- Directed by: Kirill Sokolov [ru]
- Written by: Kirill Sokolov
- Produced by: Sofiko Kiknavelidze; Elena Geladze;
- Starring: Aleksandr Kuznetsov; Vitaly Khaev; Evgeniya Kregzhde; Yelena Shevchenko;
- Cinematography: Dmitry Ulyukaev
- Edited by: Kirill Sokolov
- Music by: Vadim Karpenko Sergey Solovyov
- Production company: White Mirror Film Company
- Distributed by: Arrow Films
- Release dates: August 13, 2018 (Window to Europe Film Festival); April 4, 2019 (Russia);
- Running time: 100 minutes
- Country: Russia
- Language: Russian
- Budget: ₽50 million
- Box office: ₽2 million

= Why Don't You Just Die! =

Why Don't You Just Die (Папа, сдохни) is a 2018 Russian dark comedy thriller film directed by Kirill Sokolov and starring Aleksandr Kuznetsov, Vitaly Khaev, Evgeniya Kregzhde and Yelena Shevchenko. The release took place in Russia on April 4, 2019.

==Plot==
Olga, the daughter of a police officer named Andrei Gennadievich, persuades her boyfriend, Matvei, to murder her father, claiming that Andrei abused her as a child. Armed with a hammer, Matvei enters Andrei’s apartment, only to be caught and overpowered by Andrei, who ties him up and begins a brutal interrogation, suspecting he was sent by someone. When Matvei reveals his motives, Andrei is shaken, leading to a violent clash that uncovers a stash of money hidden in the family sofa. Matvei manages to escape briefly, but a police colleague, Evgenich, arrives and a deadly confrontation ensues, bringing long-held secrets of corruption, betrayal, and revenge to light.

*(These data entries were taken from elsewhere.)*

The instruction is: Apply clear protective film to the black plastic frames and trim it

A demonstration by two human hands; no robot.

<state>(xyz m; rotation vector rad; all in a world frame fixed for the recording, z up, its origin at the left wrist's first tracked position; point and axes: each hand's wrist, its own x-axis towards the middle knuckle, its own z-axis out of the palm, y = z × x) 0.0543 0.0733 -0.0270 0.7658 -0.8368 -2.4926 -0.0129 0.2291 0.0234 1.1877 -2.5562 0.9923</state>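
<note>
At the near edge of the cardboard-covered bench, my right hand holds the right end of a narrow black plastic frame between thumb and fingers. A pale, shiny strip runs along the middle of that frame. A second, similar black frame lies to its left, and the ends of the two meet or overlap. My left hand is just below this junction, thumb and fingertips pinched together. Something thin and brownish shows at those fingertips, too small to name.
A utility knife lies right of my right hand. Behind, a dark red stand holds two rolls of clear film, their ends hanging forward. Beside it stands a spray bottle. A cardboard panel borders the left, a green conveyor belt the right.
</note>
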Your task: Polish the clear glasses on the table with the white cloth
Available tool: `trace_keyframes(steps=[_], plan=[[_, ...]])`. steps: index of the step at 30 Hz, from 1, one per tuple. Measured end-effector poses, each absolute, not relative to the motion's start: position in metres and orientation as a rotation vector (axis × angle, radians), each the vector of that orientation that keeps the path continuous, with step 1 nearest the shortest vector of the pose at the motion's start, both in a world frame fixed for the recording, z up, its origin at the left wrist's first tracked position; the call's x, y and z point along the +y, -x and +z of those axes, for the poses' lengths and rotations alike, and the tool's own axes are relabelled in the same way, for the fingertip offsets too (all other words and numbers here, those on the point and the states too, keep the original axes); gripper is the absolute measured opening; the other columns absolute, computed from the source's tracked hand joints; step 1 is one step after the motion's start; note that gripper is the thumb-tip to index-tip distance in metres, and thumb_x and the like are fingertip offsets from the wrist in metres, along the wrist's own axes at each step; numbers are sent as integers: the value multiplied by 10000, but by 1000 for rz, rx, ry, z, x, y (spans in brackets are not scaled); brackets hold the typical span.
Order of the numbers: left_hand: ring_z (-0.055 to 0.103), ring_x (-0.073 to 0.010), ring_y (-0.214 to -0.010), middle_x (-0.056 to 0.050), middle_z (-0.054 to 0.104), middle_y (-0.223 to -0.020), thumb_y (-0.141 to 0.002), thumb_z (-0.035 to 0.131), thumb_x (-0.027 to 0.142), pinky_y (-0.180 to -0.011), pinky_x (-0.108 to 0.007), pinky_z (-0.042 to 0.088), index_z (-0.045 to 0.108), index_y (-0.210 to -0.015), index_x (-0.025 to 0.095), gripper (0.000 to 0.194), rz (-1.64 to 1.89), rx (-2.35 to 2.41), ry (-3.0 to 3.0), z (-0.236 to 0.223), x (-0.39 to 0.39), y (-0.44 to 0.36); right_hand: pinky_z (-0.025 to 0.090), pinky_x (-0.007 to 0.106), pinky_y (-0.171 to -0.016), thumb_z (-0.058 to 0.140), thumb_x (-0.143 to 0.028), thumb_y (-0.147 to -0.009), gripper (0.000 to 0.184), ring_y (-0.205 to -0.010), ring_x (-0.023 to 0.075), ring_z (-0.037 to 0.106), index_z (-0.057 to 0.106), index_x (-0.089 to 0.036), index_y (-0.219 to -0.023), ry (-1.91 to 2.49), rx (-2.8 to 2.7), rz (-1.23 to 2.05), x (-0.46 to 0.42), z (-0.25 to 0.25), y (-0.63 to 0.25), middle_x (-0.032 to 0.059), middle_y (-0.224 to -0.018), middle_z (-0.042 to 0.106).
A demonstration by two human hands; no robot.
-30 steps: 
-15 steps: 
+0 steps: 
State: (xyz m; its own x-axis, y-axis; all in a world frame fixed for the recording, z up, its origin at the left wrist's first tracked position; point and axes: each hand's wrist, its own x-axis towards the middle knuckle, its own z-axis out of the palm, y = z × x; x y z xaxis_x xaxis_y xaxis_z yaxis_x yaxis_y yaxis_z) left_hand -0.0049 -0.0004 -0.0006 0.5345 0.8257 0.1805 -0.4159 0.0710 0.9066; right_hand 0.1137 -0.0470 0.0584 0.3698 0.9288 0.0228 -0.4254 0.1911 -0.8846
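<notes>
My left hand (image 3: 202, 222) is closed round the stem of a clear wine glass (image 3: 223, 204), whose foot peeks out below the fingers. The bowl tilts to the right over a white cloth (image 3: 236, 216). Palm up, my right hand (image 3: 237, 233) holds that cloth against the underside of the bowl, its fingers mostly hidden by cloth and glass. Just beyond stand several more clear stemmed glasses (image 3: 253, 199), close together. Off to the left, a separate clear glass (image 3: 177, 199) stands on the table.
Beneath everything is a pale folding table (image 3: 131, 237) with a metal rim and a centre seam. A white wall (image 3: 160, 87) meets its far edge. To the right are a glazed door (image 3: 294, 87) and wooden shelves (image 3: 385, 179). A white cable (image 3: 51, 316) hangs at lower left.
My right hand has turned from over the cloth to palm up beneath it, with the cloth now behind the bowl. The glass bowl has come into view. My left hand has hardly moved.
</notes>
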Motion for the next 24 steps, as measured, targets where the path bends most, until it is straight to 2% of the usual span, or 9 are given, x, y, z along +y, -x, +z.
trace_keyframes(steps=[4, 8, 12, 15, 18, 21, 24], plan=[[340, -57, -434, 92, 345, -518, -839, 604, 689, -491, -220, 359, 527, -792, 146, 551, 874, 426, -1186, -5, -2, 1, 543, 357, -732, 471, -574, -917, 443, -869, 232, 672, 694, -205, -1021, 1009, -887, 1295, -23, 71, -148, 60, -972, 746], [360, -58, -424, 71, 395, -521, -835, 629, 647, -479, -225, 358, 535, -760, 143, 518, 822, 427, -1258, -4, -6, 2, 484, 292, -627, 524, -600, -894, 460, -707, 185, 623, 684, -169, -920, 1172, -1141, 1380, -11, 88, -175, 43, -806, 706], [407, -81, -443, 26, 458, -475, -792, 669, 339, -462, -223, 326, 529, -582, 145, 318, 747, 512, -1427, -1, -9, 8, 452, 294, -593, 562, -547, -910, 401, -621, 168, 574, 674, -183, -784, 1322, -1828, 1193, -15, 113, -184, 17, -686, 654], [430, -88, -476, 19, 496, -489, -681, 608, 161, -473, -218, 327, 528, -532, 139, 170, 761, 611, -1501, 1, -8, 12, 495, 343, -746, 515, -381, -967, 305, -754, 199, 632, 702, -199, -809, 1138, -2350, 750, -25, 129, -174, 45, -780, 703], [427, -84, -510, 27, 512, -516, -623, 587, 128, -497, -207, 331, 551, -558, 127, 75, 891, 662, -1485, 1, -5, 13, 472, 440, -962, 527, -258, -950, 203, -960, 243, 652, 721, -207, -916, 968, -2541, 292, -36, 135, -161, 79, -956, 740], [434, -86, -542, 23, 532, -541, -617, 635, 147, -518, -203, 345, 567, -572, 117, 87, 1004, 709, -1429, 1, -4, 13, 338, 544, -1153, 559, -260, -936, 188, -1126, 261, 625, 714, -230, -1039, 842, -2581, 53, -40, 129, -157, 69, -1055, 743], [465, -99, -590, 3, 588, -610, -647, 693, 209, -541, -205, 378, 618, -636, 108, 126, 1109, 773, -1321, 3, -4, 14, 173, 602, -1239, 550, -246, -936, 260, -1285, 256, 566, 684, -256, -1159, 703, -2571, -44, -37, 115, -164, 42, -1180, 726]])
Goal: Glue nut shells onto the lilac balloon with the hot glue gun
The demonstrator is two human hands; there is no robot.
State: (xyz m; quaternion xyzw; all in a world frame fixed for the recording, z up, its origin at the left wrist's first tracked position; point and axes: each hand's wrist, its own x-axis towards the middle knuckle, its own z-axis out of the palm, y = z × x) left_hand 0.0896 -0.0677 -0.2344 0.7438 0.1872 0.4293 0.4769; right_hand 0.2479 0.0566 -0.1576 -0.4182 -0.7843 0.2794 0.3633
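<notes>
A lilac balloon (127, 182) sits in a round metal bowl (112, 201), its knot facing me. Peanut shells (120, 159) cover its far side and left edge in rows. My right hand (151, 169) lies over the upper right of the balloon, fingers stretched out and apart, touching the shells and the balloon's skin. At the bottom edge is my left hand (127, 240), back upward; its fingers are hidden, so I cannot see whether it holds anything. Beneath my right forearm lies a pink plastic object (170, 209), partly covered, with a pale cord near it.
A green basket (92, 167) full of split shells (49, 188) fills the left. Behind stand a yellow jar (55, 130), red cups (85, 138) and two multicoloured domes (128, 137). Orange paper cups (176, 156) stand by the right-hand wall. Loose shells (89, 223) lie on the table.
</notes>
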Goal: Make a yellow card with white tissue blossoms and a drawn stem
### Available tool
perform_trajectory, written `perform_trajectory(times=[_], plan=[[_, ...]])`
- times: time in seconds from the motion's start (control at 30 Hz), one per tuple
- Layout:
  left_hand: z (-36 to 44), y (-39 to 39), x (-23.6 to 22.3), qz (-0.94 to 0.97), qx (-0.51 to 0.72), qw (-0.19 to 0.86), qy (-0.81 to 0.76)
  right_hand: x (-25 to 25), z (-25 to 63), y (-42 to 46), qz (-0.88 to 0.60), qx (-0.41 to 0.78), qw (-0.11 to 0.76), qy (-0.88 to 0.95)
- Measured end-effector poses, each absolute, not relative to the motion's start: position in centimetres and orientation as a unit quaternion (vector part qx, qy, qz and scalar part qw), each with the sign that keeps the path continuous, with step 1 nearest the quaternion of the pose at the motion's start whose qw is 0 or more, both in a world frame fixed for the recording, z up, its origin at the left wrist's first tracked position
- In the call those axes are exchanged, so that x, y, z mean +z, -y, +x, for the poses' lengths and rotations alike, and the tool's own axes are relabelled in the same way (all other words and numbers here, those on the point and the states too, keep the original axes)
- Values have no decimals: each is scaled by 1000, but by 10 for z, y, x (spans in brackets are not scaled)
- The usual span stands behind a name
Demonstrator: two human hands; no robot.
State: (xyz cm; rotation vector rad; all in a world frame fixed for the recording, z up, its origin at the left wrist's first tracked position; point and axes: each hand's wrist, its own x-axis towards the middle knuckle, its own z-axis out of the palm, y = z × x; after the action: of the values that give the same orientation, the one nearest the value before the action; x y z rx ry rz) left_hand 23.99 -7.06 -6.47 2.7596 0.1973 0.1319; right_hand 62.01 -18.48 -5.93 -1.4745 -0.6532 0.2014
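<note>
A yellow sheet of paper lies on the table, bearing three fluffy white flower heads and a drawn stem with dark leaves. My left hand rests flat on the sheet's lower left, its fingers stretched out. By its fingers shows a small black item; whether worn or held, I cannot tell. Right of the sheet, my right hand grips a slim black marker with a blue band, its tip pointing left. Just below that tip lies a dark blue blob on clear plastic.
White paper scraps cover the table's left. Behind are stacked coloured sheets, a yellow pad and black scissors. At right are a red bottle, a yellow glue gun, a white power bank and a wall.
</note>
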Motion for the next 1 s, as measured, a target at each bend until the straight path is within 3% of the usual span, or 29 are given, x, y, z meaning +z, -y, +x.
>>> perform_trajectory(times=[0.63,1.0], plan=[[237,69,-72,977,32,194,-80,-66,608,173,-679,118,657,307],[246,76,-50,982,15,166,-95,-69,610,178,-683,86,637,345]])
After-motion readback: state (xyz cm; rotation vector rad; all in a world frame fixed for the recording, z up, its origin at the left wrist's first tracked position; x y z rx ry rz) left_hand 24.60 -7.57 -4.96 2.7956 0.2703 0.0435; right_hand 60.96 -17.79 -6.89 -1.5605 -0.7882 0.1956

Flashing back, the film reveals Andrei and Evgenich’s dark dealings, including taking bribes and covering up crimes. In the present, Olga admits that her abuse claim was a lie to get her hands on her father’s hidden fortune. As betrayals mount, Olga stabs Matvei, Andrei shoots his friend, and the chaos ultimately turns deadly for the entire family. In the end, a severely injured but miraculously alive Matvei stumbles out of the blood-stained apartment, leaving behind the very money that sparked the carnage.

==Cast==
- Aleksandr Kuznetsov as Matvei
- Vitaly Khaev as Andrey Gennadievitch
- Evgeniya Kregzhde as Olga "Olya" Lekhovskaya
- Yelena Shevchenko as Natalia "Tasha", Olya's mother
- Mikhail Gorevoy as Yevgenich
- Igor Grabuzov as Oleg
- Aleksandr Domogarov Jr. as a maniac

==Release==
The premiere screening of the film took place on August 13, 2018 as part of the XXVI national festival "Window to Europe", where it took first place in the voting of film critics and won the main prize of the festival in the feature film competition.

Why Don't You Just Die! is scheduled to be theatrically released in the Russian Federation in 2019.

==Reception==
On review aggregation website Rotten Tomatoes, the film has an approval rating of 97% based on 72 reviews, and an average rating of 7.4/10. The website's critical consensus reads, "As wickedly smart as it is energetic, Why Don't You Just Die! should satisfy audiences in the mood for a gore-soaked good time." It also has a score of 69 out of 100 on Metacritic, based on 11 critics, indicating "generally favorable reviews".

Ed Potton of The Times rated the film 4 stars out of 5. Nikki Baughan of Empire rated the film 4 stars out of 5. William Hughes of The A.V. Club rated the film "B". Wendy Ide of The Observer rated the film 4 stars out of 5. Peter Bradshaw of The Guardian rated the film 4 stars out of 5.

The film received positive reviews in the Los Angeles Times, The New York Times, NPR, Variety, and The Hollywood Reporter.

Simon Abrams of RogerEbert.com gave the film a more mixed review, rating it 2.5 stars out of 4.